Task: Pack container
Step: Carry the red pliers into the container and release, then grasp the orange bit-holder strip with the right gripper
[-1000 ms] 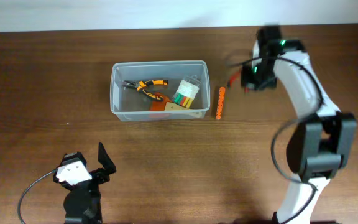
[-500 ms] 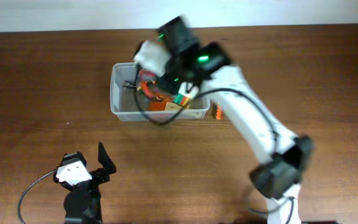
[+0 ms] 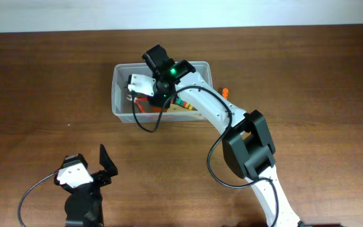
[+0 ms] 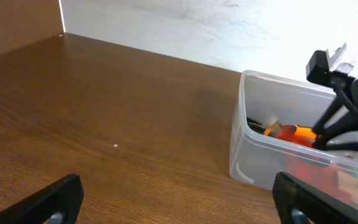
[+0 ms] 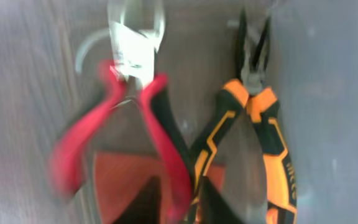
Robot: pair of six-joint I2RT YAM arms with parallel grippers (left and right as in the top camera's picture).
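Note:
A clear plastic container stands at the back middle of the table. My right gripper is inside its left half, shut on red-handled cutters that hang blurred between the fingertips. Orange-and-black pliers lie in the container beside them, over an orange-red item. The left wrist view shows the container and the pliers from the side. My left gripper is open and empty at the front left.
An orange stick lies on the table just right of the container, mostly hidden by my right arm. A box with coloured pieces sits in the container's right half. Bare wooden table lies between the left gripper and the container.
My right arm swung from the table right of the container to over it and down into its left half, carrying the red cutters. The left arm has not moved.

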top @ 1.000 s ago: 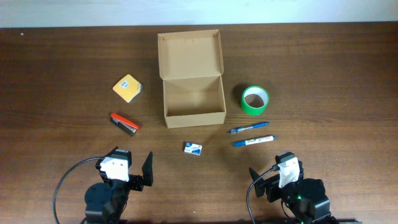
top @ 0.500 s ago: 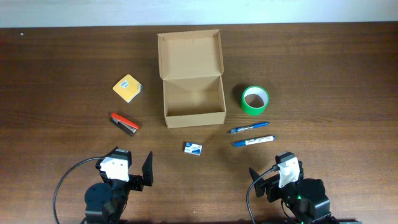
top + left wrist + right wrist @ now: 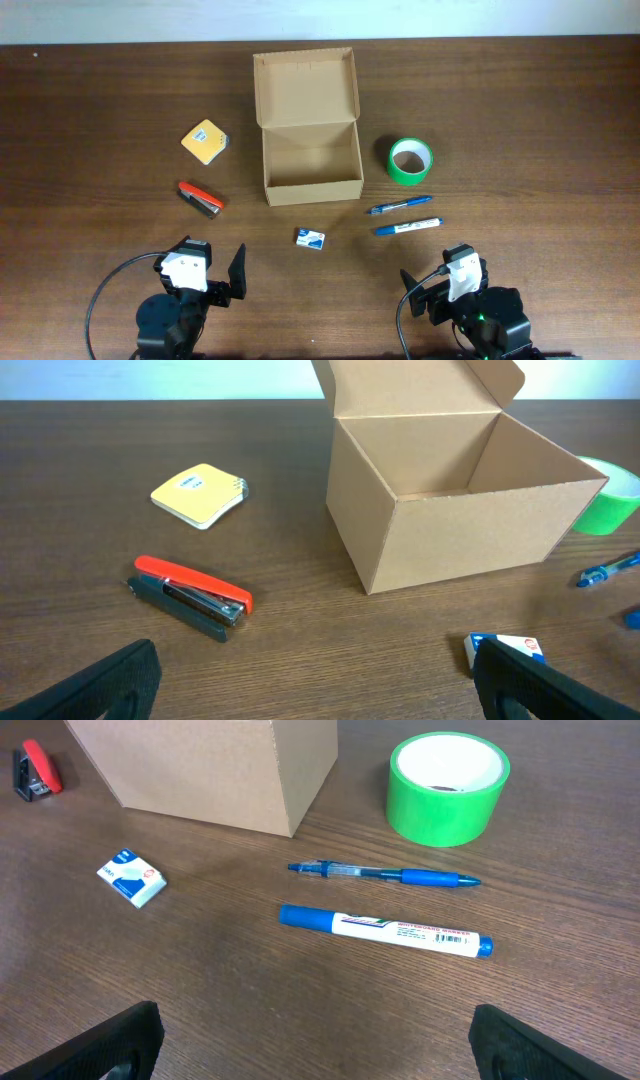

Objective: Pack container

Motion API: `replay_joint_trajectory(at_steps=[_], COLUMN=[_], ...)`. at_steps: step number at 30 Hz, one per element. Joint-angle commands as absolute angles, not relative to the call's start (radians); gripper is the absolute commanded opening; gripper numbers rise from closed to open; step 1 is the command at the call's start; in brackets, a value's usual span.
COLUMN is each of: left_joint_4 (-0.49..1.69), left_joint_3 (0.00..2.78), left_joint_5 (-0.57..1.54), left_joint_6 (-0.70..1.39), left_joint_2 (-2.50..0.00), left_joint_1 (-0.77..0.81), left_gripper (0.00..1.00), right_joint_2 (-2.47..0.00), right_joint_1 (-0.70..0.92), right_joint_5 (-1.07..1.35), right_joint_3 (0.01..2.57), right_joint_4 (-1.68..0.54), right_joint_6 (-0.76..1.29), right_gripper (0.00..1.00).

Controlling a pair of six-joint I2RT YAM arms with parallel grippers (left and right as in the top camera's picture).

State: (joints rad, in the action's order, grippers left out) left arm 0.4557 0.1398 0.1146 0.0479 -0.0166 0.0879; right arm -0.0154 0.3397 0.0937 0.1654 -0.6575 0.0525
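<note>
The tan cardboard container (image 3: pixel 311 150) stands open and empty at the table's middle back, its flap lid upright; it also shows in the left wrist view (image 3: pixel 460 510) and the right wrist view (image 3: pixel 220 770). Around it lie a yellow sticky-note pad (image 3: pixel 205 141), a red and black stapler (image 3: pixel 199 198), a small white and blue box (image 3: pixel 310 238), a blue pen (image 3: pixel 400 207), a blue marker (image 3: pixel 408 226) and a green tape roll (image 3: pixel 410 161). My left gripper (image 3: pixel 226 278) and right gripper (image 3: pixel 422 296) are both open and empty at the front edge.
The wooden table (image 3: pixel 100 100) carries everything. Black cables loop beside both arm bases at the front.
</note>
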Motion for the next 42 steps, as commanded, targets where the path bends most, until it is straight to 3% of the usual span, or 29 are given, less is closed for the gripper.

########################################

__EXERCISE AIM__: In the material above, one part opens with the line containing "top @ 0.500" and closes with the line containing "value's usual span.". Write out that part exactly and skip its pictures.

__WRITTEN RESPONSE__:
top @ 0.500 s ago: 
top + left wrist + right wrist @ now: 

Objective: Pack container

Motion API: `replay_joint_trajectory(at_steps=[_], COLUMN=[_], ...)`. at_steps: step number at 30 Hz, one per element. Joint-angle commands as absolute angles, not relative to the call's start (radians); gripper is the absolute commanded opening; gripper numbers rise from closed to open; step 1 is the command at the call's start; in brackets, a value's usual span.

The output contains the complete answer to the exercise.